Les participants à l’étude ont tous été soumis à une routine de conditionnement avant l’étude afin de déterminer les rythmes circadiens de base. Cette routine comprenait également des séries de protocoles visant à séparer l’influence du rythme circadien de base interne de chaque individu de l’impact d’autres facteurs ayant un impact sur le rythme circadien. Une fois ce processus préparatoire terminé, les participants à l’étude étaient prêts pour leur protocole de laboratoire contrôlé de 14 jours, qui a été mis en place pour refléter les conditions de vie du travail de nuit.

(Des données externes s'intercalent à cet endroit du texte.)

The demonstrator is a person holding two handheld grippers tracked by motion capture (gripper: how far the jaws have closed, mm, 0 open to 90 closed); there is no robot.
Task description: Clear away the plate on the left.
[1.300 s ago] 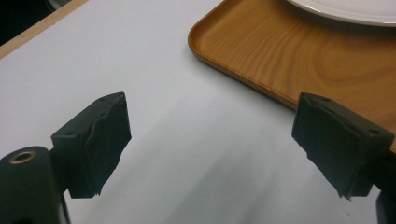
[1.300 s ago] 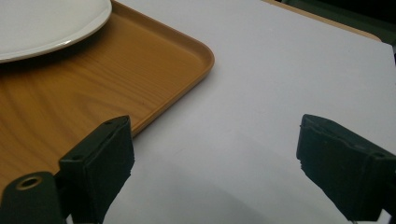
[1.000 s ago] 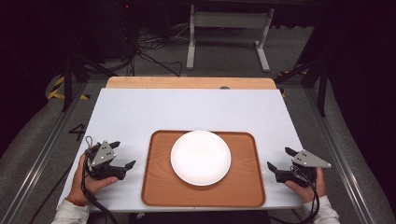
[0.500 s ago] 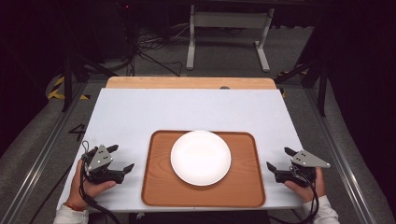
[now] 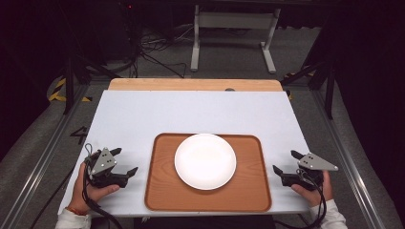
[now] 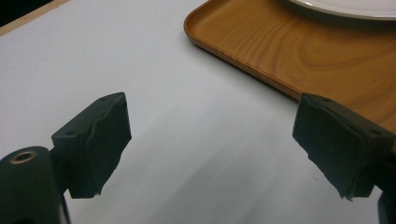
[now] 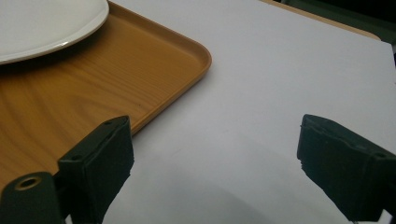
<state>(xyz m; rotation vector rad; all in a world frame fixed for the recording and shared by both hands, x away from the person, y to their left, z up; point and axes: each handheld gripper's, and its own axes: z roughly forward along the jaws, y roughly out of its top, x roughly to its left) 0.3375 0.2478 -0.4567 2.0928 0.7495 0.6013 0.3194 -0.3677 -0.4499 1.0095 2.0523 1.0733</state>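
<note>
Since the earlier frames the left gripper (image 5: 125,161) has slid back toward the person and a little toward the table's left edge, while the right gripper (image 5: 284,162) sits where it was. Both rest low over the white table (image 5: 191,112), one on each side of the wooden tray (image 5: 250,191), each held in a hand at the near edge: the left hand (image 5: 90,188) and the right hand (image 5: 313,191). Dark cables trail back from both grippers toward the sleeves.

Seen in the left gripper view, the left gripper (image 6: 210,154) has its jaws spread wide with nothing between them except bare table, and the tray (image 6: 261,51) lies just beyond its right jaw. Seen in the right gripper view, the right gripper (image 7: 215,158) is likewise wide open and empty, its left jaw overlapping the tray's (image 7: 102,88) near edge in the picture, though whether it touches cannot be told.

A round white plate (image 5: 205,161) lies flat in the middle of the tray, well apart from both grippers. Its rim shows at the top of the left gripper view (image 6: 345,7) and at the upper left of the right gripper view (image 7: 42,28). Beyond the white surface a strip of bare wood (image 5: 191,84) runs along the table's far edge
</note>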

Les participants à l’étude ont été divisés en deux groupes, l’un mangeant à des heures typiques d’un travailleur de nuit moyen et l’autre limitant ses repas aux heures de la journée. Le groupe qui mangeait la nuit en suivant les horaires d’un travailleur de nuit a vu son taux de glucose augmenter de 6,4 % en moyenne. Le groupe de travailleurs de nuit simulés qui ne mangeait que pendant la journée n’a pas connu d’augmentation de son taux de glucose.
Selon les chercheurs, cette augmentation du taux de glucose est probablement liée au désalignement du rythme circadien par le biais d’une mauvaise synchronisation des cycles d’alimentation et de jeûne. En fait, le problème réside dans le fait de manger au mauvais moment par rapport au fonctionnement de notre corps qui a évolué pendant des milliers d’années. Cette étude suggère que le fait de manger au bon moment pour l’organisme peut contribuer à atténuer certains des risques associés au travail posté, notamment en aidant à prévenir l’élévation du taux de glucose. Une glycémie élevée augmente le risque de résistance à l’insuline et de diabète de type 2.
Ces mêmes facteurs – alimentation diurne ou nocturne et décalage de l’horloge biologique – ont également été examinés en relation avec l’humeur des travailleurs postés de nuit. Ceux qui ont mangé la nuit pendant leur période de simulation de travail de nuit ont connu une augmentation de 16,1 % des symptômes d’anxiété et de 26,2 % des symptômes de dépression. Ceux qui ont mangé pendant la journée n’ont pas connu cette augmentation.
Ce qu’il faut retenir – Contrôler les facteurs que vous pouvez
Beaucoup d’entre nous travaillent par roulement, ce qui ne devrait pas changer dans un avenir proche. Après tout, certaines de nos carrières les plus essentielles – les soins de santé, les premiers intervenants et les forces de l’ordre – nécessitent un travail posté pour fournir des services vitaux jour et nuit.
De nombreux facteurs interviennent dans le maintien d’un rythme circadien sain, tels que la régularité des heures de sommeil et de réveil, l’horaire des repas, l’exposition réfléchie à la lumière, la gestion du stress, la pratique d’une activité physique suffisante, etc. Contrôlez le plus grand nombre possible de ces facteurs. Vous devrez peut-être travailler de nuit, mais vous pouvez, par exemple, choisir une alimentation saine et rester actif physiquement. De petits changements peuvent grandement contribuer à réduire les risques pour la santé associés au travail posté.